**Directions**: When the line with "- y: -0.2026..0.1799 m" appears below, start repeating lines exactly, and keep going through the line with "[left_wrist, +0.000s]"; add nothing outside that span.

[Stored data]
* * *
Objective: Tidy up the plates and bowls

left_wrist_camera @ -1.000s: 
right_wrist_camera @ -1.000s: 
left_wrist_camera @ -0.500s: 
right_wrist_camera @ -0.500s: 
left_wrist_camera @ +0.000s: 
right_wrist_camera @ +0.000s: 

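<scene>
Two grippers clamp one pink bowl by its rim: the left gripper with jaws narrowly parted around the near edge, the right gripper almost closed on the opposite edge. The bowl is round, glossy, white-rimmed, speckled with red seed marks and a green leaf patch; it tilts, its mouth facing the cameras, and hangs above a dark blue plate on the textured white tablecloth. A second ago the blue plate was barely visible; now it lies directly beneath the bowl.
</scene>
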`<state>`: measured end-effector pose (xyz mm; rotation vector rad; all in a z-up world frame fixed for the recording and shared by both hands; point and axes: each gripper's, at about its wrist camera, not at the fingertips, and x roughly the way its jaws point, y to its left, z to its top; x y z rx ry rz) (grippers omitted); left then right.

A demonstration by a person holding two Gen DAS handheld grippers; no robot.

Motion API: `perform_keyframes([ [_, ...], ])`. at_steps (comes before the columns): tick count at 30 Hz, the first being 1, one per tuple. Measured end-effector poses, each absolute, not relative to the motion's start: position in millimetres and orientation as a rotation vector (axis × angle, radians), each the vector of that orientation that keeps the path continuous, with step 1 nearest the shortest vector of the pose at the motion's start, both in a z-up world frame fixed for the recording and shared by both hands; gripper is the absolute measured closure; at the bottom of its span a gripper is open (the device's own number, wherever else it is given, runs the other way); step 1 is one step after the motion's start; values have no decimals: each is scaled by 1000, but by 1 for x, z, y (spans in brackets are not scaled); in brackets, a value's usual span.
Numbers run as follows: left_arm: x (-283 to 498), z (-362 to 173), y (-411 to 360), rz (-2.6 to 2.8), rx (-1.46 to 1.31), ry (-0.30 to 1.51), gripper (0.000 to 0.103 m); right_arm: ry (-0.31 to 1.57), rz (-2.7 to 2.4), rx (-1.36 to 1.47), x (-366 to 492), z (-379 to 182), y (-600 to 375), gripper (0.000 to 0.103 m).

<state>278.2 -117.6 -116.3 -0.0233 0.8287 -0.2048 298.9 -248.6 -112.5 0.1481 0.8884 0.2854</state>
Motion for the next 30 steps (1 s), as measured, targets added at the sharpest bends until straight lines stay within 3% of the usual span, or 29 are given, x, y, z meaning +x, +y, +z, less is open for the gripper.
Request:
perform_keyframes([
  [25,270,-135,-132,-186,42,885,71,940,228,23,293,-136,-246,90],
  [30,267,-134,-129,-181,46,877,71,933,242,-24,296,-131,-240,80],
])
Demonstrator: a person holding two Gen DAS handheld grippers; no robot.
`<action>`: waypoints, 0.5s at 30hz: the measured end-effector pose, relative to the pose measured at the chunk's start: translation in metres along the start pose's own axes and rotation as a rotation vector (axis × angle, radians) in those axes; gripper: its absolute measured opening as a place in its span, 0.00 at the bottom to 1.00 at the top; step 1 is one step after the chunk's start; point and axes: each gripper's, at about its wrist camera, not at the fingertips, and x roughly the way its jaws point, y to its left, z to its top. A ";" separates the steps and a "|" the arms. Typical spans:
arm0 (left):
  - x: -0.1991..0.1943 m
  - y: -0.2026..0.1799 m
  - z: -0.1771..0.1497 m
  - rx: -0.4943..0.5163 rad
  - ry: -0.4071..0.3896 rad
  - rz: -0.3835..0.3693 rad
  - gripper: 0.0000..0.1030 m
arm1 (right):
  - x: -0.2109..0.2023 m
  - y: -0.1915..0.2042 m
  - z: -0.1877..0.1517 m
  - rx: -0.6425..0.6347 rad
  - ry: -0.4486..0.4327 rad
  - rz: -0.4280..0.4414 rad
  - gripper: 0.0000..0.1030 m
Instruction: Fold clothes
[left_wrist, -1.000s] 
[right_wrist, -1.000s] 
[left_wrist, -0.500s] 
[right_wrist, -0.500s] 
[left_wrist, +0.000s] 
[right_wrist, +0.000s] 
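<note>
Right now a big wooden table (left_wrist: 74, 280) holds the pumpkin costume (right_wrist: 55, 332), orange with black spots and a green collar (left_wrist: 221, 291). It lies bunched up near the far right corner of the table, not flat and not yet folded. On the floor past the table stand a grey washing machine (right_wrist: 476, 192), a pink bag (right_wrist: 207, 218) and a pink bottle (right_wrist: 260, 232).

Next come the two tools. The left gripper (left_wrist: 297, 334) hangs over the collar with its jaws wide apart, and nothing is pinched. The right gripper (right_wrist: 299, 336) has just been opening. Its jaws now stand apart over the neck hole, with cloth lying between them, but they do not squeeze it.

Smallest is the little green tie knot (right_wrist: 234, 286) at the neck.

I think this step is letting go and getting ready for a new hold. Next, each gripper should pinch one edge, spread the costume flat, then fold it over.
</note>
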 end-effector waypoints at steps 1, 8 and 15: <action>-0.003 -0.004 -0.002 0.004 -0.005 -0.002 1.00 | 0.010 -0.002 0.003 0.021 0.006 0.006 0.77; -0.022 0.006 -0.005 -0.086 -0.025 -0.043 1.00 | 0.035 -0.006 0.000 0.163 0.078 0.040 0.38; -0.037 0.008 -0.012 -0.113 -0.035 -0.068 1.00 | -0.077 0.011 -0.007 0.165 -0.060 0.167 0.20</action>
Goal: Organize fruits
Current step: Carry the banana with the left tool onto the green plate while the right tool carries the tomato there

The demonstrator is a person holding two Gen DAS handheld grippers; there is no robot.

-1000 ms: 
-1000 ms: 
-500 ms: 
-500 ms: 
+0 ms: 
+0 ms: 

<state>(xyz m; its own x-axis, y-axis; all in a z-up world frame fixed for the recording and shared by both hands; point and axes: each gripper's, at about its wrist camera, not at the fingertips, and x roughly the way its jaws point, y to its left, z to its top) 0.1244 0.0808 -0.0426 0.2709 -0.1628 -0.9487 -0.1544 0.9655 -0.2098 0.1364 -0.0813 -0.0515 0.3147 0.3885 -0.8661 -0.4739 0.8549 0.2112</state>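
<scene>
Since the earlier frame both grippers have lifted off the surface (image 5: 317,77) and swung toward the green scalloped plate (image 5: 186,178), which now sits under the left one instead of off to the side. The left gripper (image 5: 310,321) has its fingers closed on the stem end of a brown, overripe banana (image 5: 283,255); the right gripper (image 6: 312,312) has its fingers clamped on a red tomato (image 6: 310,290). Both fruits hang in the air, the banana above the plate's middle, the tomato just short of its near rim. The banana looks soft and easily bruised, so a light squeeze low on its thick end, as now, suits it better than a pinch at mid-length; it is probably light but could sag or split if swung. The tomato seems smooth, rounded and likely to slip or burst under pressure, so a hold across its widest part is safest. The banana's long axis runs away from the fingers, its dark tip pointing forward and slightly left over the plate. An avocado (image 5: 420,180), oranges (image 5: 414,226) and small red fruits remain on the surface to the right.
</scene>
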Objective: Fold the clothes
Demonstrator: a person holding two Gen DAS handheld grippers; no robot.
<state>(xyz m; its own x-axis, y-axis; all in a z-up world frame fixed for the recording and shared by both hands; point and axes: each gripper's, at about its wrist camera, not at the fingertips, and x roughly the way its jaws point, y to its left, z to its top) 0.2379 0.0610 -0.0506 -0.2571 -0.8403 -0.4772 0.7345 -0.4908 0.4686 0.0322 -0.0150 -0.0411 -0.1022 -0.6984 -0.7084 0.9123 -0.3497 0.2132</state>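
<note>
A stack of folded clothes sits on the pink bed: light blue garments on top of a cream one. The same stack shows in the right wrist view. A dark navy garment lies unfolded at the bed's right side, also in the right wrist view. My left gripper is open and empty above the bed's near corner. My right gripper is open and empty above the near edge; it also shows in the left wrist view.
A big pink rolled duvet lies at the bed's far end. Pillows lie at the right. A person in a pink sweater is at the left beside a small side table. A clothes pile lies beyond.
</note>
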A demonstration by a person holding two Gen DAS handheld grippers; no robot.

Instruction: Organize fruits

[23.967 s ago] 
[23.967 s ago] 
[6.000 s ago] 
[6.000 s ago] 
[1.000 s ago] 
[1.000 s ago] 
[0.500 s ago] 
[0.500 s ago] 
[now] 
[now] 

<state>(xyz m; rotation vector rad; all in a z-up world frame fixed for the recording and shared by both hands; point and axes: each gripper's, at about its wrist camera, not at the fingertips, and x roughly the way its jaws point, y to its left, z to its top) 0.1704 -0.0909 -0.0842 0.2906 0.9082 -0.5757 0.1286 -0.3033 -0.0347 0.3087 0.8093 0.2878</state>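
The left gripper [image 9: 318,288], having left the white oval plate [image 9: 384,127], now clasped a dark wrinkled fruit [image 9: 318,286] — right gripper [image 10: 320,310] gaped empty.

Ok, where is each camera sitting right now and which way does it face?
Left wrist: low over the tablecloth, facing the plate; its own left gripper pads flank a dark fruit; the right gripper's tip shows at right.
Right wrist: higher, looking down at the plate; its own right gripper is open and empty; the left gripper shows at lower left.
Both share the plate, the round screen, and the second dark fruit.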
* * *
**Task output**:
  - y: -0.2026..0.1799 m
  - z: -0.1771..0.1497 m
  - rx: -0.4943..0.5163 rad
  - ry: -0.4071..0.3896 rad
  - rz: -0.3835..0.3693 rad
  - gripper: 0.0000..0.1030 m
arm1 (right):
  - x: -0.2109..0.2023 m
  - y: -0.1915..0.2042 m
  - z: -0.1877..0.1517 m
  - rx: -0.6425..0.6347 rad
  - ry: -0.4486..0.4327 rad
  - rz: -0.4280..0.4414 rad
  - gripper: 0.0000..0.1030 m
Instruction: Fold clothes
[left_wrist, -1.000s] 
[right_wrist, -1.000s] 
[left_wrist, -0.500s] 
[right_wrist, -0.500s] 
[left_wrist, +0.000s] 

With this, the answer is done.